I’ve been dreaming the meeting-my-dad dream for as long as I can remember – it never fails to send me off to sleep – sometimes I’m asleep before I’ve even finished talking to him. But lying there that night in the suffocating heat, the only image I could conjure up was a baby girl wrapped in a soft, pink blanket. Who was she? How could Mum hide something so important from me? Keep it secret for all these years?
The next morning, I stayed in bed until I heard her leave for work. I was determined to ask her about the photo, but there was no way I could bring it up just before she set off for the first day at her important new job. I was worried she might react really badly; she usually did when I asked her about the past. Or that she might just refuse to tell me anything at all.
As soon as I heard the front door close behind her, I got up and trailed downstairs. There was a note on the kitchen table and some money.
Didn’t want to wake you – go and explore the village, but be careful. I’ll be home at 5.30. Mum x
The note really annoyed me. How could she write something so normal when she was hiding such a big secret? I turned the piece of paper over and scribbled my own note on the back.
Who is the baby in the photo?
Is she your baby?
Where is she now?
Is she with my dad?
If she is yours, why don’t I know about her?
What else don’t I know?
I was just getting on to question number seven when the doorbell rang. It was so loud it totally freaked me out. I had this sudden panicky feeling that it might be my dad, I don’t know why. I guess it was the whole thing – moving house and finding the photo and being in a strange place by myself. Or maybe it was just because I was so tired.

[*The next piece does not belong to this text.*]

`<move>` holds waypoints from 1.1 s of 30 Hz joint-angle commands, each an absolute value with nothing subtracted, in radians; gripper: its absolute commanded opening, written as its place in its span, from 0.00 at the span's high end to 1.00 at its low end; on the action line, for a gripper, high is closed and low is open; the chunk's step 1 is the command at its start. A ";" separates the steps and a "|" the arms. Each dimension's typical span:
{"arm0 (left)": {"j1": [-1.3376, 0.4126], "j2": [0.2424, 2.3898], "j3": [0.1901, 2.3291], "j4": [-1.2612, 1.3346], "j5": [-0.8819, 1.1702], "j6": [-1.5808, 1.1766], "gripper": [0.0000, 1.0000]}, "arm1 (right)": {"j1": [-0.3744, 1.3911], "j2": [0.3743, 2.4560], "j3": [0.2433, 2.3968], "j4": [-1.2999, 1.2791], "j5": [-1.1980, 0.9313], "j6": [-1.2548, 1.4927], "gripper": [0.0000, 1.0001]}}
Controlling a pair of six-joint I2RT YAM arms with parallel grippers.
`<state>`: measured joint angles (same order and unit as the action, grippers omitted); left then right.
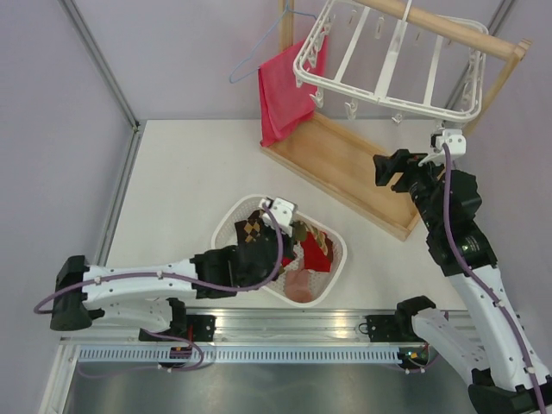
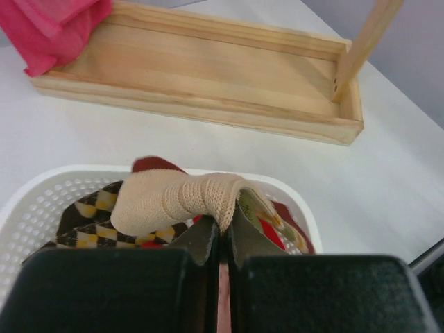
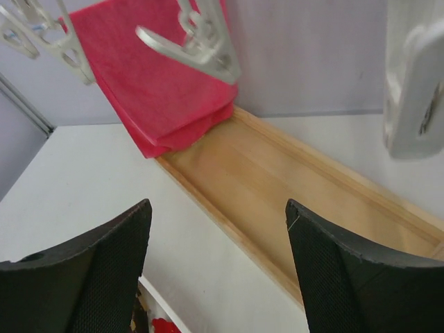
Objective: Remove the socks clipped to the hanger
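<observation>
The white hanger hangs from the wooden stand at the back right; I see no socks on its clips. Several socks lie in a white basket: argyle, red and pale pink. My left gripper is over the basket. In the left wrist view it is shut on the cuff of a cream knit sock, which droops over the argyle socks. My right gripper is open and empty, low under the hanger's right end, over the table beside the stand base.
The wooden stand's tray base runs diagonally behind the basket. A red-pink towel hangs at its left end beside a thin wire hanger. Empty clips dangle just above my right gripper, with one more at the right.
</observation>
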<state>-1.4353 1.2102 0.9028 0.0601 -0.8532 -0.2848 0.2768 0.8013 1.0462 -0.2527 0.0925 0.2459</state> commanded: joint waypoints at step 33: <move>-1.037 0.977 0.793 -0.580 -0.417 -0.569 0.98 | 0.273 0.749 0.555 -0.040 0.124 0.397 0.14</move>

My mum and dad met in Oakbridge when they were really young. Mum was only sixteen and he was her first proper boyfriend. I had no idea what happened to him after they broke up; whether he stayed in Oakbridge or moved somewhere else. He could have been on Mars for all I knew. But if he was still living in the village, I was sure he would’ve heard that we were back by now.
The bell rang again but I stayed where I was, holding my breath. I could see the door from where I was standing. Someone was peeking through the letter box. I shrank back so they wouldn’t know I was there. It was probably only Stella, or sour Mrs. Wilson from the church, but I couldn’t face any visitors. Not this morning.

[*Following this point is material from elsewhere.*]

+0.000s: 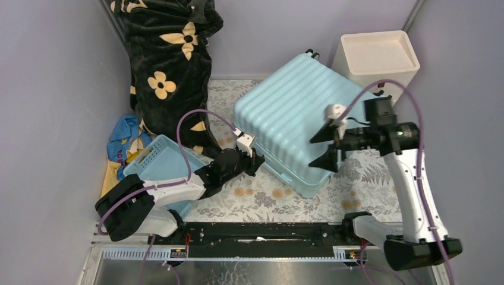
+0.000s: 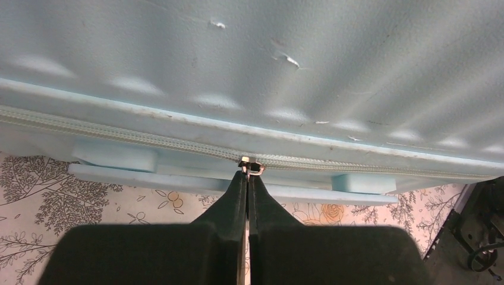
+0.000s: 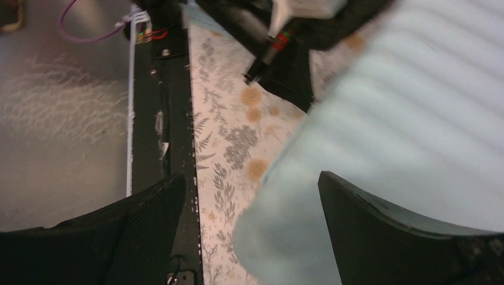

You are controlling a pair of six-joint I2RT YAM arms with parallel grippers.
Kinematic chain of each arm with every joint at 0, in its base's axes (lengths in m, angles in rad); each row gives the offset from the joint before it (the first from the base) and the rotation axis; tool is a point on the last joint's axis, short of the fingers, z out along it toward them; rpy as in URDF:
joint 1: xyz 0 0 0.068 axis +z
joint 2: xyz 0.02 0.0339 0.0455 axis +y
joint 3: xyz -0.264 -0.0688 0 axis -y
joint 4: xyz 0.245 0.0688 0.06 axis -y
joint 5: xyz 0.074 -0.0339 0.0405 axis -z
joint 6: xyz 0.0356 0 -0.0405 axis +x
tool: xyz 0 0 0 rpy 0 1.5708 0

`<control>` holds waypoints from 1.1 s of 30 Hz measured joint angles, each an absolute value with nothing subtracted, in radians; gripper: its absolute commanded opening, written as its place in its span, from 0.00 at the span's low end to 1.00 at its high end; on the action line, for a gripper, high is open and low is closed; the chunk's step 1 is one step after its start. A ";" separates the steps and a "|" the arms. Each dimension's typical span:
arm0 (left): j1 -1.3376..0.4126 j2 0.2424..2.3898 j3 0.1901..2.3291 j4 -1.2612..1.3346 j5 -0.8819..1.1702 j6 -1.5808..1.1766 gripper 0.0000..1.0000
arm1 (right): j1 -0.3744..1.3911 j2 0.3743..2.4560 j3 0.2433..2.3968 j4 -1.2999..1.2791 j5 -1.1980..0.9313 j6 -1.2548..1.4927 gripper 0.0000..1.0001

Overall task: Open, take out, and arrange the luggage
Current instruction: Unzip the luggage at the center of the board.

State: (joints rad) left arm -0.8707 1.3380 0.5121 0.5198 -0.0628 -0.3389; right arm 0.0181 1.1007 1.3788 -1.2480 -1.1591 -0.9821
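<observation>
The pale aqua luggage (image 1: 291, 113) lies closed on its side on the floral table cover, ribbed shell up. In the left wrist view its zipper (image 2: 119, 135) runs across the near side. My left gripper (image 1: 257, 161) sits at that near-left side, with its fingers pressed together on the metal zipper pull (image 2: 254, 168); the tips (image 2: 247, 173) are right at the slider. My right gripper (image 1: 324, 148) hovers open over the suitcase's near-right corner. In the right wrist view that corner (image 3: 309, 225) lies between the wide-spread fingers (image 3: 251, 178), and nothing is gripped.
A black blanket with cream flowers (image 1: 172, 59) is piled at the back left. A small blue basket (image 1: 160, 163) and a blue-yellow cloth (image 1: 125, 139) lie by the left arm. A cream drawer unit (image 1: 377, 56) stands back right. A black rail (image 1: 261, 234) runs along the near edge.
</observation>
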 measured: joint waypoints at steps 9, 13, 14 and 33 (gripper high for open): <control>-0.799 1.338 0.516 0.514 0.070 -0.365 0.00 | 0.839 1.184 1.227 -0.808 -0.689 -0.726 0.87; -0.773 1.340 0.516 0.519 0.125 -0.379 0.00 | 1.003 1.218 1.049 -0.618 -0.473 -0.653 0.71; -0.769 1.343 0.516 0.522 0.134 -0.380 0.00 | 1.018 1.218 1.016 -0.588 -0.434 -0.643 0.67; -0.733 1.349 0.496 0.575 0.205 -0.361 0.00 | 1.066 1.219 0.741 -0.134 0.062 -0.539 0.55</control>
State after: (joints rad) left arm -0.7330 1.3491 0.4961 0.5755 0.2054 -0.3614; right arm 1.0660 1.2194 0.7414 -0.1345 0.0620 -0.5392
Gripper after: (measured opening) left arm 0.011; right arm 0.558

“Get a grip, Becky,” I said out loud, taking a breath to calm myself down. I waited another minute or so and then went out to the hall. There was a scrap of paper lying on the doormat. It was another note. This one was written on lined paper, the kind you get in exercise books, and it said:
Meet me at the Butterfly Garden – any time after eleven this morning.
I peered through the window above the front door, but whoever had left it was long gone. I wondered if it was from Stella’s son Mack. She said she was going to send him round when she left the other day, but leaving me a note to meet up when we didn’t even know each other seemed a bit weird. I had no idea where the Butterfly Garden was for a start – and even if I managed to find it, how would I know who he was?
I got busy in the kitchen tidying up a bit for Mum, but even with the radio on, the house felt too quiet. I couldn’t stop thinking about the photo. I’d always longed for a sister. I used to nag Mum about it all the time, as if she could pop out and buy one from the shops, or make one appear just like that. She wasn’t even with my dad by then, but I still thought she could somehow magic a baby out of thin air.
It was just that I hated being an only child; it was so lonely – especially since we’d moved. When I’m older I’m going to have a massive family. I want at least four children, two girls and two boys, and loads of pets. I want dogs and cats and rabbits and maybe even a bird. I want my house to be filled up with noise and mess and loud, blaring music – the louder the better as far as I’m concerned.
I washed up the dishes and swept the floor, but it was still only half nine – eight hours until Mum was due back from work. Every time I stopped to listen, the silence seemed to grow louder. I had to get out. I knew Mum would have kittens if I went off to meet a total stranger at some random place I’d never been, but what did she expect me to do, stuck here for the entire summer without a single friend? And anyway, Stella seemed so nice, it wasn’t as if her son was going to be some crazed psycho-killer.
It didn’t take me long to get ready. I stuffed Mum’s note and the mystery note in my pocket, grabbed my phone and set off just after ten. I started to feel better as soon as I left the house – like I could breathe again. The sun was already high in the sky, but I figured there was still an hour or so to go before it became too unbearable. I stopped in at the Jacksons’ village shop to buy a Coke and ask for directions. Mr. and Mrs. Jackson had lived in Oakbridge their entire lives, so I was pretty sure they’d know where the Butterfly Garden was.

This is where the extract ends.